Que nosso campos têm mais flores, nossos bosques têm mais vida (aliás, como medimos isso, pelos animais fugindo das queimadas?), nossa vida mais amores?
Então, por que vamos, aos milhões, comprar em Miami ou Nova Iorque, e passear nos parques do mundo, onde deixamos bilhões todos os anos, ou voltamos de Paris nos gabando de como foi romântico tomar café com croissant às margens do Sena sem mendigos, assaltantes ou bala perdida?
Ou que, apesar de sermos o sexto país mais rico do mundo e de deixarmos pra trás outros mais de 180 países analisados, incluindo a Inglaterra e o Canadá, somos o octogésimo-quarto (vigésimo na América Latina) em qualidade de vida (IDH – Índice de Desenvolvimento Humano)?
Que nossos bancos são mais fortes porque têm passagem obrigatória – como nos cartórios de casamento – um dos maiores spreads do mundo e cobram taxa – de histórico criptografado e inintelegível no extrato – até pelo autoserviço que o cliente faz na ATM ou mesmo na Internet?

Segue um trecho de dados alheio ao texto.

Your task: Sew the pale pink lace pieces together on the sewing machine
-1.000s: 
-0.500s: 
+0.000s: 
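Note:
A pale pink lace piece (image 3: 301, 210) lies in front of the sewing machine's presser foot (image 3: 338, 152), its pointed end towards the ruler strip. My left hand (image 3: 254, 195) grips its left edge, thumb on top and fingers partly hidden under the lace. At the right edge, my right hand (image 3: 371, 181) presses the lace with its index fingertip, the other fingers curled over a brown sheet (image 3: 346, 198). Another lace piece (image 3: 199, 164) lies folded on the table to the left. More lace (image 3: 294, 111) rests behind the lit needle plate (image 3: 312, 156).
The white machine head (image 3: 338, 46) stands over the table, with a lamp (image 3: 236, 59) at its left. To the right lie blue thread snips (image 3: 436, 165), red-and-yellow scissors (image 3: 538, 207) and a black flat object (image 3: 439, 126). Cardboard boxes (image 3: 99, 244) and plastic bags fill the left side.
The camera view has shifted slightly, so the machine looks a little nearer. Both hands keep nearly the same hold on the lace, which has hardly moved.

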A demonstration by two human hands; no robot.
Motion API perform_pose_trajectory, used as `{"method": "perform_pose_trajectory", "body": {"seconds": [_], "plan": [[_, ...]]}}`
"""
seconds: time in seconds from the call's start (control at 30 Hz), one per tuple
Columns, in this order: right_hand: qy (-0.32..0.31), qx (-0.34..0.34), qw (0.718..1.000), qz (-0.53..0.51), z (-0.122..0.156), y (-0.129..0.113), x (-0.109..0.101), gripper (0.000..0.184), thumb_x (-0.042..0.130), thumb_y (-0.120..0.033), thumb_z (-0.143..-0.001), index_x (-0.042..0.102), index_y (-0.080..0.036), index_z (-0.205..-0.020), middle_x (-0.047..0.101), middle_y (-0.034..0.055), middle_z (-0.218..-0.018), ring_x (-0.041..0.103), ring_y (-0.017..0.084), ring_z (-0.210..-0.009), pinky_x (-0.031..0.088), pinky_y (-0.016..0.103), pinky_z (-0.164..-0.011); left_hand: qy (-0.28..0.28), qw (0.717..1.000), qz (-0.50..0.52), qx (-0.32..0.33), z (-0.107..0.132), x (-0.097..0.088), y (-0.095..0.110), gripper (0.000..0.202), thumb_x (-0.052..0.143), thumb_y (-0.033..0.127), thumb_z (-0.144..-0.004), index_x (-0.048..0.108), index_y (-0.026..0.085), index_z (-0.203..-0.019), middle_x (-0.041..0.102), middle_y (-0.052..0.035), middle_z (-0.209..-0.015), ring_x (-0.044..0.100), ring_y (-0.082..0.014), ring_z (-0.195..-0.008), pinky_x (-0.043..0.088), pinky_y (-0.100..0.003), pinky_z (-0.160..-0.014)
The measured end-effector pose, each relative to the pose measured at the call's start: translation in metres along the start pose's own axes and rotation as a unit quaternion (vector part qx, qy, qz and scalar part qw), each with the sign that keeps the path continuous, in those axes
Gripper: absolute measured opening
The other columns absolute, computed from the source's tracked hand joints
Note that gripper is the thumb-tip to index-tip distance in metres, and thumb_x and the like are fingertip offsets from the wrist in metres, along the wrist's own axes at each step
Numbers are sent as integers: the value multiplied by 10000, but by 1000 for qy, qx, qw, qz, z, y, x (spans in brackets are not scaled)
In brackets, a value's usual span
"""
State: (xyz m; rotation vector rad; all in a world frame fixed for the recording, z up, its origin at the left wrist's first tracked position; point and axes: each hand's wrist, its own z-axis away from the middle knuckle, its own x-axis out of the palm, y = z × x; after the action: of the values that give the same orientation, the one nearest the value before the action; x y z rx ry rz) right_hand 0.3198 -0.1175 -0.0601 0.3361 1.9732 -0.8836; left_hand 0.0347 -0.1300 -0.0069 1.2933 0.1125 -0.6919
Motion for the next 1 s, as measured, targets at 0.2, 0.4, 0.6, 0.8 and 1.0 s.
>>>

E que se baixarem muito a taxa de juros, abrindo um pouco a mão do spread, como fazem em outros países menos espertos, quem nunca comprou pode passar a fazê-lo e a inflação dispara incontrolavelmente?
Que as nossas fábricas de automóveis conseguem vender seus carros a freguês mais pobre pelo dobro do preço das suas matrizes, dado que seu sócio majoritário tributa excessivamente?
E que o licenciamento, o pedágio, a gasolina – apesar da autosuficiência e do teor alcoólico muito mais elevado – e o seguro, pelo altíssimo risco de roubo seguido de cacetada, também custam mais que o dobro do cobrado pelo Tio Sam?
E que, se assim não fosse, não haveria estrada pra todos os carros dos inconformados e sonhadores pedestres?
Que nossos pequenos negócios são praticamente inviáveis, formalmente, diante dos trâmites e do elevadíssimo custo em taxas e impostos, além da exposição aos gatunos?
Que nossa agricultura – campeã invejável e jóia da coroa! – ainda tem muito bóia-fria e trabalho infantil?
Que, enquanto levamos à classe média de 150 dólares a população da Argentina (40 milhões), ainda deixamos na favela a população inteira de Portugal (11,5 milhões), onde o salário mínimo é de 475 euros, um dos menores da Europa?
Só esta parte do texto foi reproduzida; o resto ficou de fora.